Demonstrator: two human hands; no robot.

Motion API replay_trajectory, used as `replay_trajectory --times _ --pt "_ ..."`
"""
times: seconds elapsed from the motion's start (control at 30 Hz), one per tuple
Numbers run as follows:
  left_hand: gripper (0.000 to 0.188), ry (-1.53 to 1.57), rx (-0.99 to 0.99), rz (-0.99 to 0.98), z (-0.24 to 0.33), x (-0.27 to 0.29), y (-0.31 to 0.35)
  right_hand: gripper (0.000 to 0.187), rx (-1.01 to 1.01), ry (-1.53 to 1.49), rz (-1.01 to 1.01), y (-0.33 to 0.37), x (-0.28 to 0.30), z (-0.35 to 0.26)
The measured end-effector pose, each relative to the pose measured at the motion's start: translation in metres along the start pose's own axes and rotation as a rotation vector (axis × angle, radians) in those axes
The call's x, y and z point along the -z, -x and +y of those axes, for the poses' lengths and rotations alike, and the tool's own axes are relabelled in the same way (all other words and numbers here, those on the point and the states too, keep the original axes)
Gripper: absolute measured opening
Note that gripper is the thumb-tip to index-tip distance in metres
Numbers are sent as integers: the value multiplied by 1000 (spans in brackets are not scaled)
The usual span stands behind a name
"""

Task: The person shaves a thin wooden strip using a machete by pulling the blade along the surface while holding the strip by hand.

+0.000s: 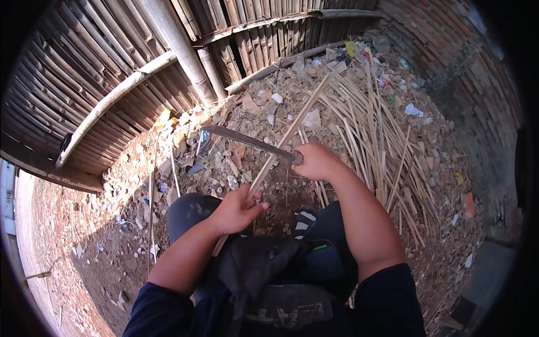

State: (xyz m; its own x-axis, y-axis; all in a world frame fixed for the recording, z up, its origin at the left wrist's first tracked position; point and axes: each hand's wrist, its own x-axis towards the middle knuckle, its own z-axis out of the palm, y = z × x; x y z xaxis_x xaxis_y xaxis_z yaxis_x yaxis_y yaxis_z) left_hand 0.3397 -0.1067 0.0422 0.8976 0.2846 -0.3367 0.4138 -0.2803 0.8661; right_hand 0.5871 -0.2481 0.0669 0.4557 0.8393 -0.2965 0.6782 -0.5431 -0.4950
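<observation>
My left hand (238, 210) is closed around a long pale bamboo strip (289, 133), which slants away up and to the right, its lower end passing beneath my wrist. In my right hand (318, 161) is the handle of a machete (247, 139), the fingers wrapped round it. Its dark blade points left and crosses the strip a little beyond my left hand; whether the edge touches the strip I cannot tell. A heap of split bamboo strips (373, 135) lies on the ground to the right of my right hand.
A bamboo-slat wall (106, 62) with pole rails curves across the far left. On the right stands a brick wall (449, 50). Stones, brick pieces and scraps of litter cover the ground (264, 112). Thin sticks (151, 196) lie left of my knee.
</observation>
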Motion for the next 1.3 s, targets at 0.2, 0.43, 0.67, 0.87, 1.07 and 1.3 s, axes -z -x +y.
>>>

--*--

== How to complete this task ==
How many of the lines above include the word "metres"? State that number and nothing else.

== Response to this task ==
2